Конечно, созданные мужчинами общества ничему и никого не обучали. Эти общества имели благотворительный характер, будучи, в первую очередь, заняты сбором средств. В качестве типичных примеров таких обществ можно назвать Общество для доставления средств Высшим женским курсам, Общество для усиления средств Женского медицинского института (созданного, кстати, всего-то за несколько лет до времени описываемых нами событий, да и то: на базе Петропавловской больницы, а не в качестве самостоятельного учреждения), Общество пособия слушательницам Педагогических курсов.
Безусловно, деятельность этих и им подобных обществ нельзя недооценивать и уж тем более ее нельзя назвать корыстной.
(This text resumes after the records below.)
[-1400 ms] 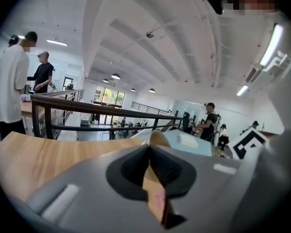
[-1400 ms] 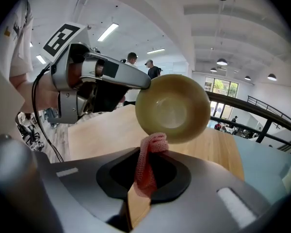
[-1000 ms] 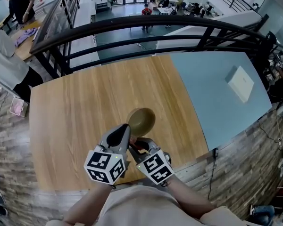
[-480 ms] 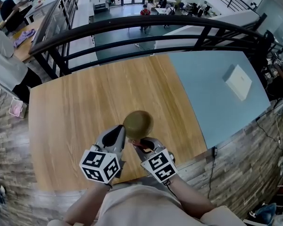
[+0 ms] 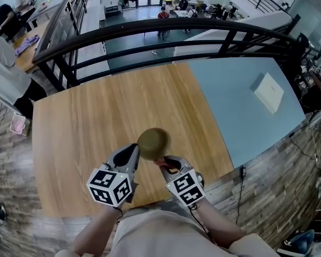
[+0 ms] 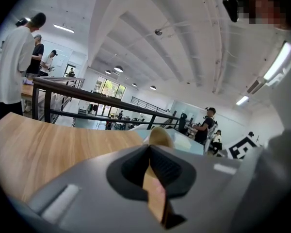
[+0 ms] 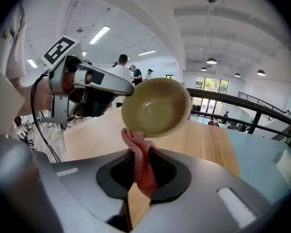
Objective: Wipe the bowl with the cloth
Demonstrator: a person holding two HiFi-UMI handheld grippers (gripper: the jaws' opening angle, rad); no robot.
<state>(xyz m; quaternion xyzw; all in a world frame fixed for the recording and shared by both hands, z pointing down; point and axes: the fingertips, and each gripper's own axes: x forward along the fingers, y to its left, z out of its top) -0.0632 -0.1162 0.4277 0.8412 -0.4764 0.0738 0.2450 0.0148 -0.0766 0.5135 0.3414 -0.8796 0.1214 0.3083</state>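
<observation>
– Holding the bowl (image 7: 155, 108) in our left gripper (image 6: 149, 152), aren't we?

– We are. Its fingers (image 6: 131, 166) are closed on the bowl's rim, which shows edge-on between them in the left gripper view.

– And our right gripper (image 7: 136, 178)?

– Its fingers (image 7: 167, 171) are clamped on the pink cloth (image 7: 138, 161). The cloth stands up out of them in a bunched fold, and its top end meets the bowl's lower rim.

– How does the bowl sit?

– We have it up off the bench (image 5: 80, 127), tipped on its side, the olive-yellow hollow facing our right gripper. From the head view it hangs just ahead of both grippers, between their tips.

– Anything else on the bench?

– We see only bare wood grain around the bowl.

– Beyond that?

– To the right of the bench lies a pale blue surface (image 5: 246, 100) with a flat white thing (image 5: 268, 92) on it; we cannot tell what that is. Past the far edge runs a dark curved railing (image 5: 166, 28), and beyond it we look down on a lower floor with several people (image 5: 163, 14) about.
</observation>
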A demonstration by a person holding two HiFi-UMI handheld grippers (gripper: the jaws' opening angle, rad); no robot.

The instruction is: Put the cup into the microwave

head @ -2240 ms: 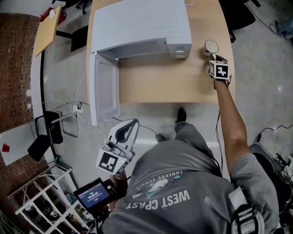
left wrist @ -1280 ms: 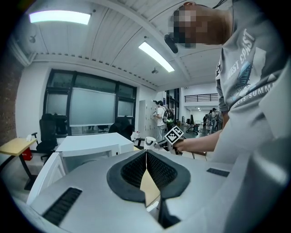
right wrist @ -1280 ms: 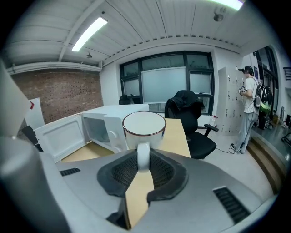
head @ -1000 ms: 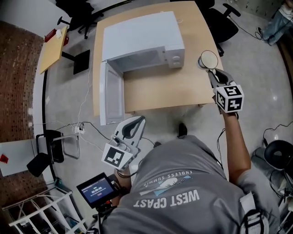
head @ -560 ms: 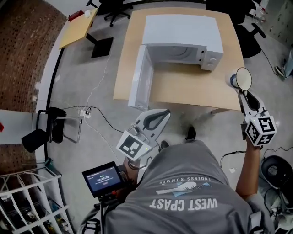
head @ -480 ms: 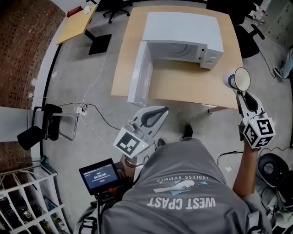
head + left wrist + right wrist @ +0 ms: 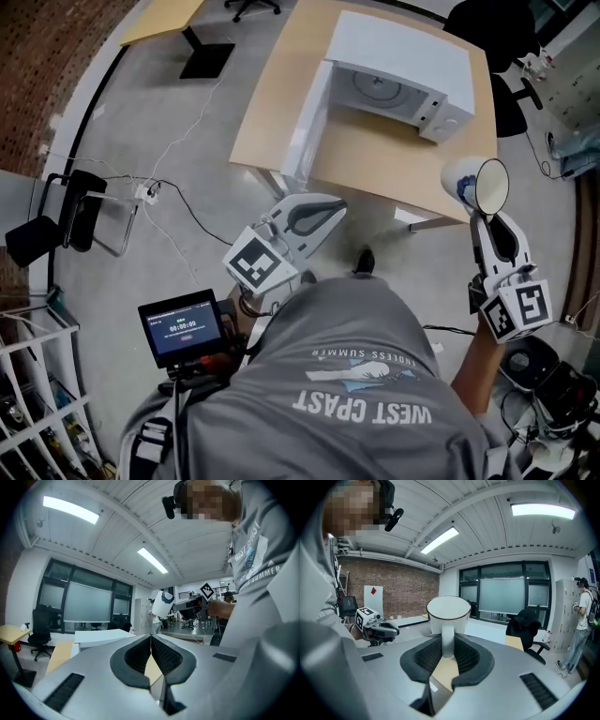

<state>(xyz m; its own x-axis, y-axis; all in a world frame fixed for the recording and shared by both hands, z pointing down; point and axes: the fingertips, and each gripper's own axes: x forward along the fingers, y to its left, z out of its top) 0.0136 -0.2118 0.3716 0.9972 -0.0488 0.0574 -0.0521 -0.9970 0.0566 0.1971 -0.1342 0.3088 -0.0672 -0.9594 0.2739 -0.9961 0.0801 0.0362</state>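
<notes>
From the head view we cannot see the cup's handle. The right gripper (image 7: 482, 221) covers it, and only the body and round mouth of the cup (image 7: 461, 178) show above it. The person's shoulders fill the bottom of that view and hide most of both arms. The microwave (image 7: 405, 54) sits small near the top edge. Its door (image 7: 304, 131) is swung open at the left, and we can barely make out the cavity beside it.

The cup hangs in the air off the right end of the counter (image 7: 375, 161), over the floor (image 7: 141, 141) and well apart from the microwave. The left gripper (image 7: 336, 208) floats just off the counter's near edge, between the person and the open door. A small lit screen (image 7: 180, 325) sits by the person's left side. A black chair (image 7: 66, 208) stands on the floor further left, with cables (image 7: 187, 220) trailing near it.

The right gripper view gives us what the head view hides. There the fingers (image 7: 425, 657) are clamped on the cup's handle, and the cup's white wall blocks the room straight ahead. The left gripper also shows there, off to the left.

In the left gripper view its own fingers (image 7: 166, 656) are pressed together with nothing between them. Far off we see the cup in the right gripper. A pale slab low at the left may be the microwave, but we cannot tell.
</notes>
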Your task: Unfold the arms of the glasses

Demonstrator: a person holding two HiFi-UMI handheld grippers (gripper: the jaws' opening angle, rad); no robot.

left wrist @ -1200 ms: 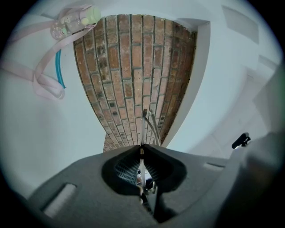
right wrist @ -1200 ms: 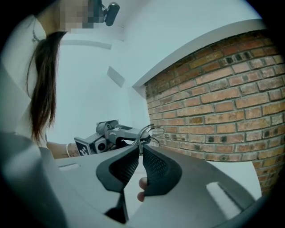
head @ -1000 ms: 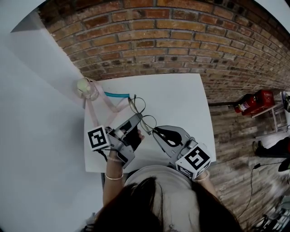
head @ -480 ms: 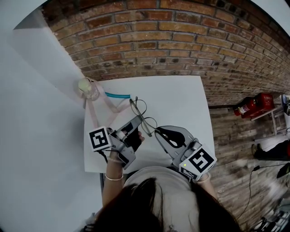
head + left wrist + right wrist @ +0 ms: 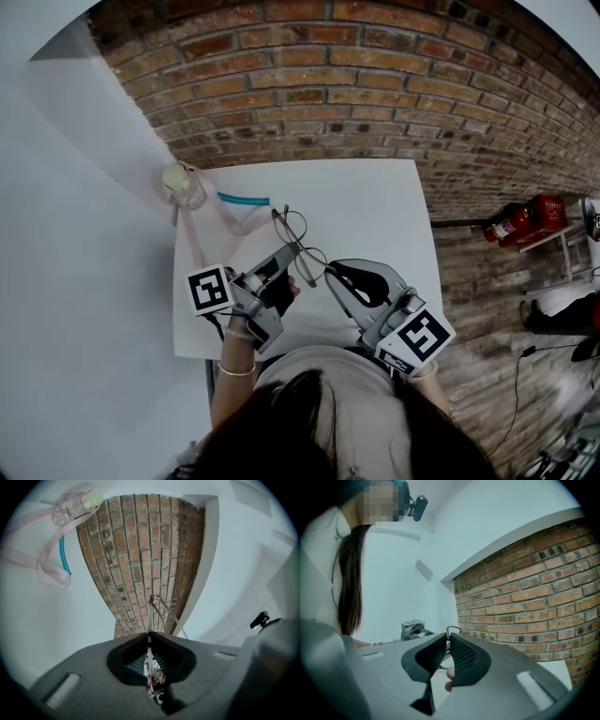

Собиравшиеся ими средства действительно шли на нужды обучавшихся, многие из которых только потому и смогли закончить те или иные курсы, что вот такие общества снабдили их денежными пособиями — стипендиями. Но если оценивать их деятельность с определенной всё-таки пристрастностью, нельзя не заметить то, что и они оперировали выраженными сословными интересами. Располагая определенной властью — помочь или отказать, — они отдавали предпочтение всё тем же представительницам более или менее привилегированных сословий и социальных прослоек, и если получалось так, что на одну стипендию претендовали офицерская дочь и дочь извозчика, какие бы надежды ни подвала вторая, ей не светило ничего!